- _EXERCISE_
For the listing that follows, give again exactly the lines from the one with "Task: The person" to the one with "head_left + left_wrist", including both.

- _DATA IN THIS EXERCISE_
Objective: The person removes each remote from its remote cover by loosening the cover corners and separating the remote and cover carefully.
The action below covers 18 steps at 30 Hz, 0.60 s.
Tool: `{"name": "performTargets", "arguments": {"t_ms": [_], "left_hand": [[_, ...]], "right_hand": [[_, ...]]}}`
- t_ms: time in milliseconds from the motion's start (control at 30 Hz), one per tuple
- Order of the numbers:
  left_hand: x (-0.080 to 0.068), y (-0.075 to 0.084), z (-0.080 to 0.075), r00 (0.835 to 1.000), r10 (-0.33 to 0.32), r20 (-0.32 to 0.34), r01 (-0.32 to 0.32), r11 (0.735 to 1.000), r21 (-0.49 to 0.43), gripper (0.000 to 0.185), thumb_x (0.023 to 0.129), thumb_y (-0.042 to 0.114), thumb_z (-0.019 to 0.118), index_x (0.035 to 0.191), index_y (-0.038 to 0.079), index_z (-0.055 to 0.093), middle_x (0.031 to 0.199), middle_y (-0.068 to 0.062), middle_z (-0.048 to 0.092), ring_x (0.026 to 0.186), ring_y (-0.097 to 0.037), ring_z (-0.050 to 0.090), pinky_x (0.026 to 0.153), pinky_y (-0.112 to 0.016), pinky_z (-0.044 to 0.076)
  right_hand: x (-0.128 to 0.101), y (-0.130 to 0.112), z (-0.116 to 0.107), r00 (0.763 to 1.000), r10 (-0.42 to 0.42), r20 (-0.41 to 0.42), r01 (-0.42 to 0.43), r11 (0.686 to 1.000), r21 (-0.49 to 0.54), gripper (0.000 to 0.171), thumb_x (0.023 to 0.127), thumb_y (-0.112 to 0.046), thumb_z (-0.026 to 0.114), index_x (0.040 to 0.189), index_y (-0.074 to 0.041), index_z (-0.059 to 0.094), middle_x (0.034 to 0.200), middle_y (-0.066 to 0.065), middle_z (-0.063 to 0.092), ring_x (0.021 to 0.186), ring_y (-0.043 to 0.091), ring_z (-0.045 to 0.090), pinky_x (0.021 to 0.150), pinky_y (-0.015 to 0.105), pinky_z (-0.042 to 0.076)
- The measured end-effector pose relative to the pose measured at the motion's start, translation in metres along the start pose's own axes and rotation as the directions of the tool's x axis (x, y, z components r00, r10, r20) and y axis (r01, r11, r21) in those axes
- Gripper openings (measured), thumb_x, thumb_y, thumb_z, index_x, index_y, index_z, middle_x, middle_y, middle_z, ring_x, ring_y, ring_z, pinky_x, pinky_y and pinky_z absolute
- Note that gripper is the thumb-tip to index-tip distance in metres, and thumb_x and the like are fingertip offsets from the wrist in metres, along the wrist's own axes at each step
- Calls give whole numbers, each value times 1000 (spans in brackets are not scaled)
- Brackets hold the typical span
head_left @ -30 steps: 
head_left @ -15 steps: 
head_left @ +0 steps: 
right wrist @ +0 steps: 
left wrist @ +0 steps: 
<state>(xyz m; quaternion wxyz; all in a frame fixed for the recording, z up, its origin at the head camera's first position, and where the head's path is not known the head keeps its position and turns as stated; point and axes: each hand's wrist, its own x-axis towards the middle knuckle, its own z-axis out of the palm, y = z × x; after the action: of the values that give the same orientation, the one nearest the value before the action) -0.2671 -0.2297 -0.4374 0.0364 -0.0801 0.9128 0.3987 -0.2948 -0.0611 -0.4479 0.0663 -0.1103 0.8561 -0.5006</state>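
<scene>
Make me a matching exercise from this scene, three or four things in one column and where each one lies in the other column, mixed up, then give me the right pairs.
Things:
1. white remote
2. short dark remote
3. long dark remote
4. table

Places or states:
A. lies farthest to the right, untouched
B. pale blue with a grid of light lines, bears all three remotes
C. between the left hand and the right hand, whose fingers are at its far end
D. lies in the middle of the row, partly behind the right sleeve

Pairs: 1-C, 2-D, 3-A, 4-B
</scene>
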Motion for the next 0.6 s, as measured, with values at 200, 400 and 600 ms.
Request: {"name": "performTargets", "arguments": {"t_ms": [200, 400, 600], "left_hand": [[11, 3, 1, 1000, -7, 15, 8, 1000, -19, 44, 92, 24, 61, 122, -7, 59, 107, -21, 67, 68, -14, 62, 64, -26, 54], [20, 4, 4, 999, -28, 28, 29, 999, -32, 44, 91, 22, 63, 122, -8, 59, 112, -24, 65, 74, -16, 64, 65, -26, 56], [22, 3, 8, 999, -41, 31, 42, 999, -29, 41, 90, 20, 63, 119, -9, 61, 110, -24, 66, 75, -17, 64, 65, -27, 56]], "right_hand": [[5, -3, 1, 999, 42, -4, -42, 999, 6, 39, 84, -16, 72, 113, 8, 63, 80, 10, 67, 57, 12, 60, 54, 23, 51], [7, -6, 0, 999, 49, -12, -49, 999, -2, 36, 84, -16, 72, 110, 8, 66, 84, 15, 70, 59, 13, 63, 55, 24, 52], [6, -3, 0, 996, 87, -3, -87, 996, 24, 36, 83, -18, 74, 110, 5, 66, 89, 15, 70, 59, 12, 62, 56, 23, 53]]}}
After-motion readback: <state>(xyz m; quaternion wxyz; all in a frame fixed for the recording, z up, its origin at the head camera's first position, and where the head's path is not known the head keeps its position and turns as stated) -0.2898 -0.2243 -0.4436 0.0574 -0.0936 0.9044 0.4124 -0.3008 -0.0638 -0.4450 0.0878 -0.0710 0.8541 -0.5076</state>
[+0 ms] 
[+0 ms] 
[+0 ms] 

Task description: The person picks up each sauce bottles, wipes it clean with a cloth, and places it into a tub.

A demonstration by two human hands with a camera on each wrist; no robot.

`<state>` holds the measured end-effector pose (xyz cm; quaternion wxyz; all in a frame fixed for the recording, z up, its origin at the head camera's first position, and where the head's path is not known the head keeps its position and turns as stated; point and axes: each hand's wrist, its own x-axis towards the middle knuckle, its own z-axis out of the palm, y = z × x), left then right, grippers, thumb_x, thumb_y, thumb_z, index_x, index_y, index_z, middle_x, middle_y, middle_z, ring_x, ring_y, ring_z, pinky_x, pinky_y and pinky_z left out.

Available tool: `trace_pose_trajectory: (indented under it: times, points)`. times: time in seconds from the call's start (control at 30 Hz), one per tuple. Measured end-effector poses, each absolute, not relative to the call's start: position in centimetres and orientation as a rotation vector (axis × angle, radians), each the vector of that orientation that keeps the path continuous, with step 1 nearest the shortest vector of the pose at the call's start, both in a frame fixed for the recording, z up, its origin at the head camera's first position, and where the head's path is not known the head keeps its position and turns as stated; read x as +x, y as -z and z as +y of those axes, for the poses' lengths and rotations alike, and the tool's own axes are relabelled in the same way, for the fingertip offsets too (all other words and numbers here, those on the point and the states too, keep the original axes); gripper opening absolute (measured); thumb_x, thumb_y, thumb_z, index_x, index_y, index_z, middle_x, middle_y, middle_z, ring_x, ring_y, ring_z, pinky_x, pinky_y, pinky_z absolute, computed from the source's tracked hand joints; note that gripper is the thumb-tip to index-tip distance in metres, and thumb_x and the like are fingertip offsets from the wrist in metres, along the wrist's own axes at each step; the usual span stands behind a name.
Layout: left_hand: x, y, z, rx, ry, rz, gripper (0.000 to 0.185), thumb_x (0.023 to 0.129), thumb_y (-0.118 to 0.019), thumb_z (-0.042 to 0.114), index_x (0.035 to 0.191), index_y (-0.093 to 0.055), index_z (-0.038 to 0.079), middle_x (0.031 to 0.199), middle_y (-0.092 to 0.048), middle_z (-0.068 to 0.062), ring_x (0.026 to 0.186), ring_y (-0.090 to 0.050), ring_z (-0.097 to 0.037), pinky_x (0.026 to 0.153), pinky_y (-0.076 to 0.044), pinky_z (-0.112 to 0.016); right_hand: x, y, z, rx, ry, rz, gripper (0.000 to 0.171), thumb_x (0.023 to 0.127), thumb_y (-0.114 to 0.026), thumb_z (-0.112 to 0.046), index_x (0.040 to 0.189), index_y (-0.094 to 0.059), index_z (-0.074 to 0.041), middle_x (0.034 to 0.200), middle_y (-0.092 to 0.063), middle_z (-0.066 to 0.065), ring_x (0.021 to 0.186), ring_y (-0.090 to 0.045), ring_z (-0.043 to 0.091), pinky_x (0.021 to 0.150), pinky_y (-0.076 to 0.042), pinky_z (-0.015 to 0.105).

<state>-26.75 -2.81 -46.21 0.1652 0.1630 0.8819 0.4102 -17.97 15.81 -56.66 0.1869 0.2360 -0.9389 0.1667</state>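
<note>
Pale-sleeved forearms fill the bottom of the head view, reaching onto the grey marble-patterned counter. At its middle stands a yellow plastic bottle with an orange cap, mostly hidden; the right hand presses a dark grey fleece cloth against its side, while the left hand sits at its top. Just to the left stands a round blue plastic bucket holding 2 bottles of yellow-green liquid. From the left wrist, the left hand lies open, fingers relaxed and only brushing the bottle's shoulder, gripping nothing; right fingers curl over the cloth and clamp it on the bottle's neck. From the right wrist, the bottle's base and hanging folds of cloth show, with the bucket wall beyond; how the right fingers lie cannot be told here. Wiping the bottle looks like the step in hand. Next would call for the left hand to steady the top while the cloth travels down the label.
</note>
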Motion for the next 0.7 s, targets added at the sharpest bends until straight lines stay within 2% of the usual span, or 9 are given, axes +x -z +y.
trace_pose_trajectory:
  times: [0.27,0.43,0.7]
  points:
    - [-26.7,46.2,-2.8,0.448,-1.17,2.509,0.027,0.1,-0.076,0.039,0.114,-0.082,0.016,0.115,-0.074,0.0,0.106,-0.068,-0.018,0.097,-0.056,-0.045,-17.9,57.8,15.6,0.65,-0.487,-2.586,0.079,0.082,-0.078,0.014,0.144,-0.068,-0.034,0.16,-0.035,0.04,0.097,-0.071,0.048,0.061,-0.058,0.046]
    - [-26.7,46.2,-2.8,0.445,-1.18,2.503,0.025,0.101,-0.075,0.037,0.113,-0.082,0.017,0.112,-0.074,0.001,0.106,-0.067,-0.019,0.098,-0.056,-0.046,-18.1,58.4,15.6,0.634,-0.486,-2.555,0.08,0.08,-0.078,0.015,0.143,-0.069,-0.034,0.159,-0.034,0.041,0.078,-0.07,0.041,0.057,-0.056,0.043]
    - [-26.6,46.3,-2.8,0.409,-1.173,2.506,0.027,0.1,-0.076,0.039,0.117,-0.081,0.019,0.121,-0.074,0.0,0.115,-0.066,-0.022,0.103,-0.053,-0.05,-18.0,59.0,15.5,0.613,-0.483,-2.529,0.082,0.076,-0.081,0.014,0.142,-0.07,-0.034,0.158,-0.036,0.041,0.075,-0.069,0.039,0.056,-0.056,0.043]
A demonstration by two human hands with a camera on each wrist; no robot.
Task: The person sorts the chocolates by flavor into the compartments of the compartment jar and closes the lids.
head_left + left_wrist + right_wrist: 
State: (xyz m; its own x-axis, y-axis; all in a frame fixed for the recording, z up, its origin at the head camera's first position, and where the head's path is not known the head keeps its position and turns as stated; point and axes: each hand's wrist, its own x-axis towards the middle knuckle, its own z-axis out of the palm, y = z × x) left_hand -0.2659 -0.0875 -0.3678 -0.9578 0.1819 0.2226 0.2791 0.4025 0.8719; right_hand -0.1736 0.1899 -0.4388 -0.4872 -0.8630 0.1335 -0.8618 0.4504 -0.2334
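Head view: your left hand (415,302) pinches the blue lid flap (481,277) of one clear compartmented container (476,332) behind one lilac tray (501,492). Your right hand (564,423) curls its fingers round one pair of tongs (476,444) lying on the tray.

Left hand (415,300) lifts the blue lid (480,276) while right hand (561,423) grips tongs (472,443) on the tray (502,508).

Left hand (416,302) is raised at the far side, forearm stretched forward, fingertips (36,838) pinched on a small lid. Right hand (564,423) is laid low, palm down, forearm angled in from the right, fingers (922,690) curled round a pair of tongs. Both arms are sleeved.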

- _SOLUTION FOR THIS TASK_
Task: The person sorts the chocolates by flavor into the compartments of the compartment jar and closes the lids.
head_left + left_wrist + right_wrist: 

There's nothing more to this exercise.